US President Donald Trump, 74, has spent three nights in hospital after he contracted the coronavirus, and has received multiple therapies.
Here’s what we know so far.
– When did he get infected? –
It’s not possible to know when he was first infected, but he tested positive on Thursday (October 1), according to his spokeswoman Kayleigh McEnany, who has since tested positive herself.
But the White House has not disclosed the date of the president’s last negative test.
– What are his symptoms? –
“High fever,” unusual fatigue and nasal congestion early on, according to his doctor, Sean Conley. The last time he experienced high temperature was Friday.
Trump’s blood oxygen levels twice fell to worrying levels, on Friday and on Saturday, according to the physician. At one stage it fell to 93 percent saturation. Anything below 95 percent indicates at least “moderate” rather than mild Covid-19.

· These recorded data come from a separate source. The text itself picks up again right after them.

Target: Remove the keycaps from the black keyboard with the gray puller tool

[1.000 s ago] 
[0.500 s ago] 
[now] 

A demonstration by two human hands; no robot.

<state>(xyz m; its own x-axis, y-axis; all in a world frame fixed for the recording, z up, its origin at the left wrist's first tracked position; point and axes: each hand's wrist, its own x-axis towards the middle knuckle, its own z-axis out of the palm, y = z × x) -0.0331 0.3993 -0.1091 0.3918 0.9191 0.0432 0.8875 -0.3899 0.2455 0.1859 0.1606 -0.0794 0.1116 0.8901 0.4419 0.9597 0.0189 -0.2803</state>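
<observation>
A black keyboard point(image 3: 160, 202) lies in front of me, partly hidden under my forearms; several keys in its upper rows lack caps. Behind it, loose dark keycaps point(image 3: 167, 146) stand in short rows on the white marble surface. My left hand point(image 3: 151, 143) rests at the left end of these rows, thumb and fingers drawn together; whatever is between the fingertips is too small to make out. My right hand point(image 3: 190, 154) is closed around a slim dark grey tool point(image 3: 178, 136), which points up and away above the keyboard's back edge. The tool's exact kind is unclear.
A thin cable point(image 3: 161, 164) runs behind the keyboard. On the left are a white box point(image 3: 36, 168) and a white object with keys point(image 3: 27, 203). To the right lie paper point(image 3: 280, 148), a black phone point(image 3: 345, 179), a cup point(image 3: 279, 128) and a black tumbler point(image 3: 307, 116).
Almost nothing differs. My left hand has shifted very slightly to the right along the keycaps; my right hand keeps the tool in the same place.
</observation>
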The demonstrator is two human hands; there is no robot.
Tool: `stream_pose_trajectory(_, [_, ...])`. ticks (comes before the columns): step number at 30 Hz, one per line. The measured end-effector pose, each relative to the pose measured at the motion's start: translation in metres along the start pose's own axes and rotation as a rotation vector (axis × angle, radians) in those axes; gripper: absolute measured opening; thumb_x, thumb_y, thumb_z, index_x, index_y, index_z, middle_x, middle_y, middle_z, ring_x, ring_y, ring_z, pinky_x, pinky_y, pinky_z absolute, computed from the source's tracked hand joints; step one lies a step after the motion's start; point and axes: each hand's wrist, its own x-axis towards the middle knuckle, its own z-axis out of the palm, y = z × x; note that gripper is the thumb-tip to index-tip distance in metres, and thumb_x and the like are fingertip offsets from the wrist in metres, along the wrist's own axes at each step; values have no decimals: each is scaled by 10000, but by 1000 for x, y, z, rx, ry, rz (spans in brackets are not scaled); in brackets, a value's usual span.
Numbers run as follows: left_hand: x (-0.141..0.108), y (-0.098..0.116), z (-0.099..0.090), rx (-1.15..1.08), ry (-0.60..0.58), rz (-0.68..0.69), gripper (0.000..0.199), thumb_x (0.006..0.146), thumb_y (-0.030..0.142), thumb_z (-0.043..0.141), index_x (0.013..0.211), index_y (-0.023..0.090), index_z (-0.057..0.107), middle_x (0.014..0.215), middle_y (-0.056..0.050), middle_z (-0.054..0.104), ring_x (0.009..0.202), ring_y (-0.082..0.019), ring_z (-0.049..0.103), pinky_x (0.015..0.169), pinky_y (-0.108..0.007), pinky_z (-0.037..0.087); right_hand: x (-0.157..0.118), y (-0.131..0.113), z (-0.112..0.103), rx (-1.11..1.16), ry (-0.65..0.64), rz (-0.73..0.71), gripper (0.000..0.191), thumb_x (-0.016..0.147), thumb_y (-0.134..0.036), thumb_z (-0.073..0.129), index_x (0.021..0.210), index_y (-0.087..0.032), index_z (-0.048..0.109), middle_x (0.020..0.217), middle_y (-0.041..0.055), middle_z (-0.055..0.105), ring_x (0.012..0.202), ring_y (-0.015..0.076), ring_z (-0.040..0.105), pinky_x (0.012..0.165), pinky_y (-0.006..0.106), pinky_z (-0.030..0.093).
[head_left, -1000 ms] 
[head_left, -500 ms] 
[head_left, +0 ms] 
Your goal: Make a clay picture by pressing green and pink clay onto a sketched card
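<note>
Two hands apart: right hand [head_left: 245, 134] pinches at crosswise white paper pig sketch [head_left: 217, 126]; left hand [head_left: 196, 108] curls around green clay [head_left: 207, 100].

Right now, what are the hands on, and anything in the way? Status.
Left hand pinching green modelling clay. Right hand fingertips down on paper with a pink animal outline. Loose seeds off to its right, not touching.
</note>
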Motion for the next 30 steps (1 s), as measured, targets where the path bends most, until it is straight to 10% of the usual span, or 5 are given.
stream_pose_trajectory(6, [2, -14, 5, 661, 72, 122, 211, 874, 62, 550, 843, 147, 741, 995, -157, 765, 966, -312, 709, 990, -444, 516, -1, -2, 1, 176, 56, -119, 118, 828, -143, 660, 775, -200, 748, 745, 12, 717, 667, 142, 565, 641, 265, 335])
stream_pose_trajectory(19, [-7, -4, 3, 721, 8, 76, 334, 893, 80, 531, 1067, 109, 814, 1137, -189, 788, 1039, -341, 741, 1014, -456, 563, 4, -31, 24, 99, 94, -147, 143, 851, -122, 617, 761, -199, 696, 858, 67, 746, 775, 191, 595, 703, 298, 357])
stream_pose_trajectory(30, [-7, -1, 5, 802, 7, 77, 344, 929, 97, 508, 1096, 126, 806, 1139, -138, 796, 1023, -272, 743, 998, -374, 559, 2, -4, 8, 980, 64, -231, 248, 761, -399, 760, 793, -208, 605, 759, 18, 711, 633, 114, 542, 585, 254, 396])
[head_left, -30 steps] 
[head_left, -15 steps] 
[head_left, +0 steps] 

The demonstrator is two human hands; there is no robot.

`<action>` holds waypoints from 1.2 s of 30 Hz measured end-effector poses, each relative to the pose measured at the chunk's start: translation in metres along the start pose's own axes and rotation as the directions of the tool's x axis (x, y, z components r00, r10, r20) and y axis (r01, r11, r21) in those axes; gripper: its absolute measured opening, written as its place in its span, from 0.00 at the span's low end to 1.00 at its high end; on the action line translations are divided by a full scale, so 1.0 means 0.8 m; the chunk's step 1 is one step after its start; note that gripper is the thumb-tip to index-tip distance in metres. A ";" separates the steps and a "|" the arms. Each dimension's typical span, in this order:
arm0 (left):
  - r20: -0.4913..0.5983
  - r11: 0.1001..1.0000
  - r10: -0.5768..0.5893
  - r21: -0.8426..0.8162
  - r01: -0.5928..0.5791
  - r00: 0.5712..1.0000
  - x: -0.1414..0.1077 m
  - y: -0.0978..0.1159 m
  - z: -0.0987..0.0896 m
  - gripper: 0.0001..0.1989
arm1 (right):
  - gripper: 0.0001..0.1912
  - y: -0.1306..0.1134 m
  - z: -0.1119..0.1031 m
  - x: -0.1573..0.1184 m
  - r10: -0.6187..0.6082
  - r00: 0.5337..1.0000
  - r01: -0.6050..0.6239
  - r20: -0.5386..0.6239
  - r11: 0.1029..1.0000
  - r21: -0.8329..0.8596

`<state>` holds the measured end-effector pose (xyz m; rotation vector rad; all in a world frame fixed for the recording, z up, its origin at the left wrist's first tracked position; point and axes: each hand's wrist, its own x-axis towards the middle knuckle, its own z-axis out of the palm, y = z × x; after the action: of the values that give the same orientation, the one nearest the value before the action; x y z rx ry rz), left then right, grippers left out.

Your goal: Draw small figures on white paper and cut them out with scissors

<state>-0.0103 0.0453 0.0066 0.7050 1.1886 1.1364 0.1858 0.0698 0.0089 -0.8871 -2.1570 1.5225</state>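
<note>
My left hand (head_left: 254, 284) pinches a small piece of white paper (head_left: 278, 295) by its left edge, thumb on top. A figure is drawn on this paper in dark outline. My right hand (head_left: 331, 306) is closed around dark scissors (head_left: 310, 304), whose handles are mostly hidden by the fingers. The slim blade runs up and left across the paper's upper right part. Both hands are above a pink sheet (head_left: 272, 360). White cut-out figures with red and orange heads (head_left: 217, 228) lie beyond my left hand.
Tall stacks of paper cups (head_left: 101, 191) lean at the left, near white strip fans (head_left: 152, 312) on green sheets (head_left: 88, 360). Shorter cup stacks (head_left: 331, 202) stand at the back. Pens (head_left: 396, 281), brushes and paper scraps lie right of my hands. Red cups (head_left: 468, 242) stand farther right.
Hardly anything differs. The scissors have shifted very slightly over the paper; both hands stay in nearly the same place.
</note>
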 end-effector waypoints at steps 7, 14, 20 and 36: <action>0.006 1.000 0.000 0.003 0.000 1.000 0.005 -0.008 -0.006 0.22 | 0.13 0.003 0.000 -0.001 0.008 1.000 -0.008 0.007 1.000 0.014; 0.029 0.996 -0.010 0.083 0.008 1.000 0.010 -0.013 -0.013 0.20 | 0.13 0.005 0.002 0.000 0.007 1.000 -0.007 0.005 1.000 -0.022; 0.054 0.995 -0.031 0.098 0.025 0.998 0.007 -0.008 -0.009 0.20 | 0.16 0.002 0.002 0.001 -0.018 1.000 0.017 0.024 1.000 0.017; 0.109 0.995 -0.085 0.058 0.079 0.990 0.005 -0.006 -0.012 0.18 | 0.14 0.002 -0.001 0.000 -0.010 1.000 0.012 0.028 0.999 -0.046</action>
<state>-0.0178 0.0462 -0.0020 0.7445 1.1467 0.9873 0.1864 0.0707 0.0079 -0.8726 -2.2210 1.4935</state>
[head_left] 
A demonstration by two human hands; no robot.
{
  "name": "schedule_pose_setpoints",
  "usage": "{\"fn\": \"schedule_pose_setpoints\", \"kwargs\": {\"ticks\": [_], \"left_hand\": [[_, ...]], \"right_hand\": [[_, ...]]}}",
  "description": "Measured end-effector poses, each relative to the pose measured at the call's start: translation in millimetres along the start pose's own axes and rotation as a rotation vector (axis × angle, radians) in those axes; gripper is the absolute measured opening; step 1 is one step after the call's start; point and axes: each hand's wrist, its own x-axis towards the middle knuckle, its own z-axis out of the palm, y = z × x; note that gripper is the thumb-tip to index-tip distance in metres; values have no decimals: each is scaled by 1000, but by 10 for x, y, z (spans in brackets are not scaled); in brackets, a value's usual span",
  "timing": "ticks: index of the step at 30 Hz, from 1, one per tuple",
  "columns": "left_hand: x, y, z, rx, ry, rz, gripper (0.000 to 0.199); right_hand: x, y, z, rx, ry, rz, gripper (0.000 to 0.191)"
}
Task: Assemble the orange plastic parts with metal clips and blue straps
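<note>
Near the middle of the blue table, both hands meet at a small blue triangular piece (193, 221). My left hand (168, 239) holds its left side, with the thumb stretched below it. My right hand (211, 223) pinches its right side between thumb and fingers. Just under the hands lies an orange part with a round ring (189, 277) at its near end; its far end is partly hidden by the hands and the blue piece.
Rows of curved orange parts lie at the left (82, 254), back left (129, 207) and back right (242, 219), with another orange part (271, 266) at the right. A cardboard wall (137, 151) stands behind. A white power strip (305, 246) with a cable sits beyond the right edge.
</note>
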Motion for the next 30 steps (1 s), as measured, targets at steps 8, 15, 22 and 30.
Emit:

Trump received supplemental oxygen on Friday at the White House, and possibly also Saturday in hospital — his doctor was not entirely clear on the point.
But he has not been on a ventilator, which is reserved for the most serious cases.
He was hospitalized on Friday, October 2, around 6:30pm.
– How is he being treated? –
First a high dose of an experimental antibody treatment developed by the US biotech firm Regeneron, which was administered intravenously at the White House on Friday, according to Conley.
This drug is being studied in clinical trials and hasn’t yet received any form of regulatory approval — but early trial results are promising and last year the company developed an Ebola treatment using the same technology that was proven to work.
He’s on also a five-day course of the antiviral remdesivir, the first medicine to receive emergency approval against Covid-19.
It’s injected intravenously once a day, works by impeding viral replication, and is currently only recommended for patients who have progressed to the later stages of the disease and require supplementary oxygen.
Since Saturday, Trump has been treated using dexamethasone, a corticosteroid intended for hospitalized patients after it was proven in a clinical trial in Britain to reduce mortality.
The drug works by dialing down an abnormal immune response that causes severe inflammation of the organs and lungs, which is how Covid-19 does its greatest damage.
This last development has troubled medical experts the most and raised the possibility that Trump may be sicker than his doctors say.
Or, that Trump might or someone advising him might be leaning on his doctors to give him the “kitchen sink” approach, a phenomenon known in medicine as “VIP syndrome.”
Taking remdesivir and dexamethasone together hasn’t been formally studied, but it is suggested that the two might work together in a complementary rather than opposing fashion and many doctors are pursuing this course.
Conley said that Trump has also recently been taking zinc, vitamin D, famotidine (which can be used against acid reflux), melatonin (usually prescribed for insomnia), and a daily aspirin.